Les statistiques prouvent
que 480 baisers
raccourcissent la vie d’un jour,
que 2360 baisers
vous privent d’une semaine
et que 148 071 baisers,
c’est tout simplement une année de perdue. »
Les confrères sauront apprécier à sa juste valeur cette information brute haussée, rien que par le choix d’un homme, au rang de poème. Comme quoi la poésie tient à très peu de choses, et les menus faits quotidiens ont leur musique discrète qu’il faut savoir écouter pour qu’elle vibre comme une viole caressée par les doigts d’une fée. Il ne reste alors qu’à mettre en vers les dépêches de la MAP. On peut rêver à la part poétique qui loge dans les comptes rendus des rencontres du président de la Chambre des conseillers, Mostapha Oukacha, avec les chefs de délégations étrangères. Les mots se répètent tellement, les idées se ressemblent si bien que ce n’est pas à la poésie qu’on atteint, mais à un refrain, une litanie – véritable chanson qui fait l’éloge de la répétition.
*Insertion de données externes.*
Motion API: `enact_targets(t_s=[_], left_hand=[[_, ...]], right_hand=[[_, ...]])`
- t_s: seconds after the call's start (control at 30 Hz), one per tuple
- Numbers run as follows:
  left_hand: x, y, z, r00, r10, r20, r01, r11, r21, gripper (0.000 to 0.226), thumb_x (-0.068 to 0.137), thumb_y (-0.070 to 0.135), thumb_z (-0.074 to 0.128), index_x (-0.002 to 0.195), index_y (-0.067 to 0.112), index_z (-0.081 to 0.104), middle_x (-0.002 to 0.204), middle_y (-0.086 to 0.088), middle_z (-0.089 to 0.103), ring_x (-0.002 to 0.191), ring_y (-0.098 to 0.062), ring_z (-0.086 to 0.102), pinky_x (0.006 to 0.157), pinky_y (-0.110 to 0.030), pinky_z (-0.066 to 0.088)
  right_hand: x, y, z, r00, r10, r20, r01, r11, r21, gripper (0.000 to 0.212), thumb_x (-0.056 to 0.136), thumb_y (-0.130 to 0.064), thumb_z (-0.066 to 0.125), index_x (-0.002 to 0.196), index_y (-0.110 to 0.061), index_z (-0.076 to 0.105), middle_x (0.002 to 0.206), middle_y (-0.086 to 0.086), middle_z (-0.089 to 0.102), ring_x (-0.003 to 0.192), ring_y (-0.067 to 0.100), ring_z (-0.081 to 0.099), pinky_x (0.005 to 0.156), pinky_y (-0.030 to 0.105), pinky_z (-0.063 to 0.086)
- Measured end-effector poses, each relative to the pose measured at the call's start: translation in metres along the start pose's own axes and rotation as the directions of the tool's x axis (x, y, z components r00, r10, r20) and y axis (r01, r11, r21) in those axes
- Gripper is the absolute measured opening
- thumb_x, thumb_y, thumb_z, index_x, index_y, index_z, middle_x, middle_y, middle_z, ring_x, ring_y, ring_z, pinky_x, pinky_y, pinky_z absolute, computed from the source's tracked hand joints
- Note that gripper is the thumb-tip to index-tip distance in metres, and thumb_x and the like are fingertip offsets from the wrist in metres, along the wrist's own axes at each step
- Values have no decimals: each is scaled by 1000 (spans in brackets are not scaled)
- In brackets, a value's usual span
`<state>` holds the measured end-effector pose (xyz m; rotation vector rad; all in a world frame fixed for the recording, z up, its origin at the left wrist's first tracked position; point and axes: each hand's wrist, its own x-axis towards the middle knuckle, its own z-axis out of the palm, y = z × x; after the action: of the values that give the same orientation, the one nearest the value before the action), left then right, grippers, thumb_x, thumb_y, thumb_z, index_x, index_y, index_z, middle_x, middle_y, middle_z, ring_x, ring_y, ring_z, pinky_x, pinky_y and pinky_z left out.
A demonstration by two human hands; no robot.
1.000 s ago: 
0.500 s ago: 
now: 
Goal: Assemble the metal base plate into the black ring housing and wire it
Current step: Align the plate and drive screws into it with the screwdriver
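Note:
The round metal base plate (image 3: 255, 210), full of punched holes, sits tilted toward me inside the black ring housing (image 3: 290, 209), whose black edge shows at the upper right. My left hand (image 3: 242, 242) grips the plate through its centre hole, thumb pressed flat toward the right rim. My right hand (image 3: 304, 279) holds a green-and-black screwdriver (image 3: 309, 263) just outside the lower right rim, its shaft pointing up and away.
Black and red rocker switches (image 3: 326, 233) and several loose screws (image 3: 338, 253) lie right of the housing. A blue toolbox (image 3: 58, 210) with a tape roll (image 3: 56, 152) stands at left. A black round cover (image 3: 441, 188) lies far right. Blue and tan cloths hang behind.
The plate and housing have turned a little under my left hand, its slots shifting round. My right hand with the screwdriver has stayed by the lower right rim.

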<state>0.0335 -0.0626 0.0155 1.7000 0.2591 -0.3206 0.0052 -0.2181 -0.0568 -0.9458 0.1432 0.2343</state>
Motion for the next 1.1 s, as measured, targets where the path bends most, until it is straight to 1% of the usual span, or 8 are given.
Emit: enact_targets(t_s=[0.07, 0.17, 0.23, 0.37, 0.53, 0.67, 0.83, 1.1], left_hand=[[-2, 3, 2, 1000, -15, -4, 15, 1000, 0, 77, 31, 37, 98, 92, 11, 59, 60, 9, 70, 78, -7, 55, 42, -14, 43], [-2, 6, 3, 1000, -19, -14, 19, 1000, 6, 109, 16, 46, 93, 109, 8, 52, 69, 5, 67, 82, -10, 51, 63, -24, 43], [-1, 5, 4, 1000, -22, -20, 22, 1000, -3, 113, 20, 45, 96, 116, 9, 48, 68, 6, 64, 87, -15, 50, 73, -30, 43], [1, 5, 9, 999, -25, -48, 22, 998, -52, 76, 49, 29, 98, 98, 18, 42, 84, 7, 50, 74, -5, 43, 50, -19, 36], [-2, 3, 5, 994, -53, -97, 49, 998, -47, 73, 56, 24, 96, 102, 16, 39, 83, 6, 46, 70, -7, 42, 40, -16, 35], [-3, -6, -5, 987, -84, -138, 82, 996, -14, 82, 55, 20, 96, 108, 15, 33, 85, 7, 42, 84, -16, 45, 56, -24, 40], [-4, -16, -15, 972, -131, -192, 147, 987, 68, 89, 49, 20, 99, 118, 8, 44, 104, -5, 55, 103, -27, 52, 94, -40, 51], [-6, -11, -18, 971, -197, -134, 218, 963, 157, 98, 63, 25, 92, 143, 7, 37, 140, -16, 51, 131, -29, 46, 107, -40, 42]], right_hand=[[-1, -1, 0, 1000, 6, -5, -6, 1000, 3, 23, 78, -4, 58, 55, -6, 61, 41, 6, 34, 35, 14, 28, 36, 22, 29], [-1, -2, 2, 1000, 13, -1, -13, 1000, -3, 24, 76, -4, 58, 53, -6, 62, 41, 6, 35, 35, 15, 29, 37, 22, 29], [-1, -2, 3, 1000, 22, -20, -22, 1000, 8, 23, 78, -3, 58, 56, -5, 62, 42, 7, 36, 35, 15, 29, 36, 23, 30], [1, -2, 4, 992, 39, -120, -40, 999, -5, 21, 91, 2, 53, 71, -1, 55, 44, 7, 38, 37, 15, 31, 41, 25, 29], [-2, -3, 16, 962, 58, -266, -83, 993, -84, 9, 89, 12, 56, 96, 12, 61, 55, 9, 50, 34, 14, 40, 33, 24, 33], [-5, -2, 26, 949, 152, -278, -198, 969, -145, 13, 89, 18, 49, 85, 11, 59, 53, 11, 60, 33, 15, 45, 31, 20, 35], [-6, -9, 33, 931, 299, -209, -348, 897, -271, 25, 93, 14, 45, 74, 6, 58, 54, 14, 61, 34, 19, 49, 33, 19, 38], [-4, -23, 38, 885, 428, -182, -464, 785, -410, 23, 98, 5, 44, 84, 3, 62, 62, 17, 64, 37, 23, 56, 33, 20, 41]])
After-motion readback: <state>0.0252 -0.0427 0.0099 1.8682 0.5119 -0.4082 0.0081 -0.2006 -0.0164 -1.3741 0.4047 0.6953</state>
Ce sur-place cadre très peu avec le monde de l’auteur du poème sur les baisers : Paul Morand fut un grand voyageur. Et des baisers, il en a vus sous différents tropiques. Adapté à nos latitudes, son poème journalistique laisse pantois. À chaque baiser, nous nous rapprochons donc un peu plus du rendez-vous avec la camarde. Ceux qui veulent vivre longtemps doivent cesser de dispenser des mouah à tout vent. La durée de vie dans notre société est encore très en deçà de celle des sociétés occidentales où les effusions sont rares. Et si c’était à cause de notre manie à distribuer à toute occasion des baisers sonores ? Qu’on tende l’oreille dans la rue : les joues des enfants sont souvent tamponnées par des lèvres inconnues. Les hommes s’embrassent à toute occasion. Les femmes aussi. En allant au marché, certaines dispensent en une heure autant de baisers qu’une Scandinave en une année. Évidemment, il s’agit de chastes baisers. Il n’y a que les tsunamistes qui les soupçonnent de conduire au « pire ». Ils seraient fondés d’écouter Serge Gainsbourg chanter « Je suis venu pour te voler cent millions de baisers ». Lui, il ne craignait pas de tirer sa révérence avec le goût de la vie au coin des lèvres.